The API looks great to me and I’m happy to see such package existing! 
The (from...)
syntax is a clever usage of postfix operators 
I have a few ideas and a few potential feature requests. But that can be discussed separately. This is already a huge amount of work for the first release! The Data.List
API is huge and just walking through the entire API and extracting functions that work for infinite lists is a great amount of deal 
I personally worry sometimes about functions that can work with infinite lists because they can accidentally hang. For example, the library provides the following function:
find :: (a -> Bool) -> Infinite a -> a
Which is semantically correct, but practically someone accidentally can write the following code which can hang:
ghci> import Data.Time.Clock.POSIX
ghci> now <- getPOSIXTime
ghci> find (> now + 1) (now...) -- or something in this spirit
which is wrong for other reasons, but still, would be nice to avoid introducing new footguns.

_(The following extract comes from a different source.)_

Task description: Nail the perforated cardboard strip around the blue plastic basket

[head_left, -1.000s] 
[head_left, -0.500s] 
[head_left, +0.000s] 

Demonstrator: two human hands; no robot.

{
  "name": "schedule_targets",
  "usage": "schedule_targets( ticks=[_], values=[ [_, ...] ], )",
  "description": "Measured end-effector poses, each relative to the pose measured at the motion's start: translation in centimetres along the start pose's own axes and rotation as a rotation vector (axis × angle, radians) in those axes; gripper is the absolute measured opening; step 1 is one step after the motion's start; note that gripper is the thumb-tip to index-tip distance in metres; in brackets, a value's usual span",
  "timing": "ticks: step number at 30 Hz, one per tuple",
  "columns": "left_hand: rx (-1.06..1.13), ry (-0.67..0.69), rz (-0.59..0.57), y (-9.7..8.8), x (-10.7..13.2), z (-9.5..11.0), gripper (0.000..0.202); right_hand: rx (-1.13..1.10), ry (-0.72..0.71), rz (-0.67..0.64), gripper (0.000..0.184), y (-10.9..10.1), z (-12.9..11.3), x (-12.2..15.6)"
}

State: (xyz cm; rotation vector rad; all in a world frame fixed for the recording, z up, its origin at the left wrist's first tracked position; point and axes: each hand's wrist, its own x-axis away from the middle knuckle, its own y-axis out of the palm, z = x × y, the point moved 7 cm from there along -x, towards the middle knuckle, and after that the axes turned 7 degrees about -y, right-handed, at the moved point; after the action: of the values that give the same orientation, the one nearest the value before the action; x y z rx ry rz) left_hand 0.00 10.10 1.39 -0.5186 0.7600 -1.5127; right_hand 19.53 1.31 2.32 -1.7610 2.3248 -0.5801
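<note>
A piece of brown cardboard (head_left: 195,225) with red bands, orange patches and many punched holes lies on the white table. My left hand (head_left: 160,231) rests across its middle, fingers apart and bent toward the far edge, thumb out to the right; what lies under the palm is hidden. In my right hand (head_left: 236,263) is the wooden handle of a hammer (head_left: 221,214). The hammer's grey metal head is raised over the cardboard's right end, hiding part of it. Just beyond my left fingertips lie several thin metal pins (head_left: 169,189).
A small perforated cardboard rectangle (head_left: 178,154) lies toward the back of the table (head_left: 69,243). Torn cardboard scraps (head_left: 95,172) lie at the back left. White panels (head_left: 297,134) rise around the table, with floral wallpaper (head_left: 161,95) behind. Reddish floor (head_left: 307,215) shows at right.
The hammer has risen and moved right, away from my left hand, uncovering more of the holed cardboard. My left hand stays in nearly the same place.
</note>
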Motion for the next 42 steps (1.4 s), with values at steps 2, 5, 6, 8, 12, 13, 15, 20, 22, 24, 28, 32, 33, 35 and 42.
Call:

I’m thinking about having a functions that accept a limit: how many entries do you look at before stopping? But for now, a warning in the documentation should be enough 
As for the original code like this:
head $ filter (`notElem` hashes) $ map showt [0::Int ..]
Sorry, this is just bonkers code to me and simply suboptimal. If someone passes [0::Int ..]
as hashes
, this function hangs. Because I’m afraid of dealing with infinite lists, I would simply write this code differently.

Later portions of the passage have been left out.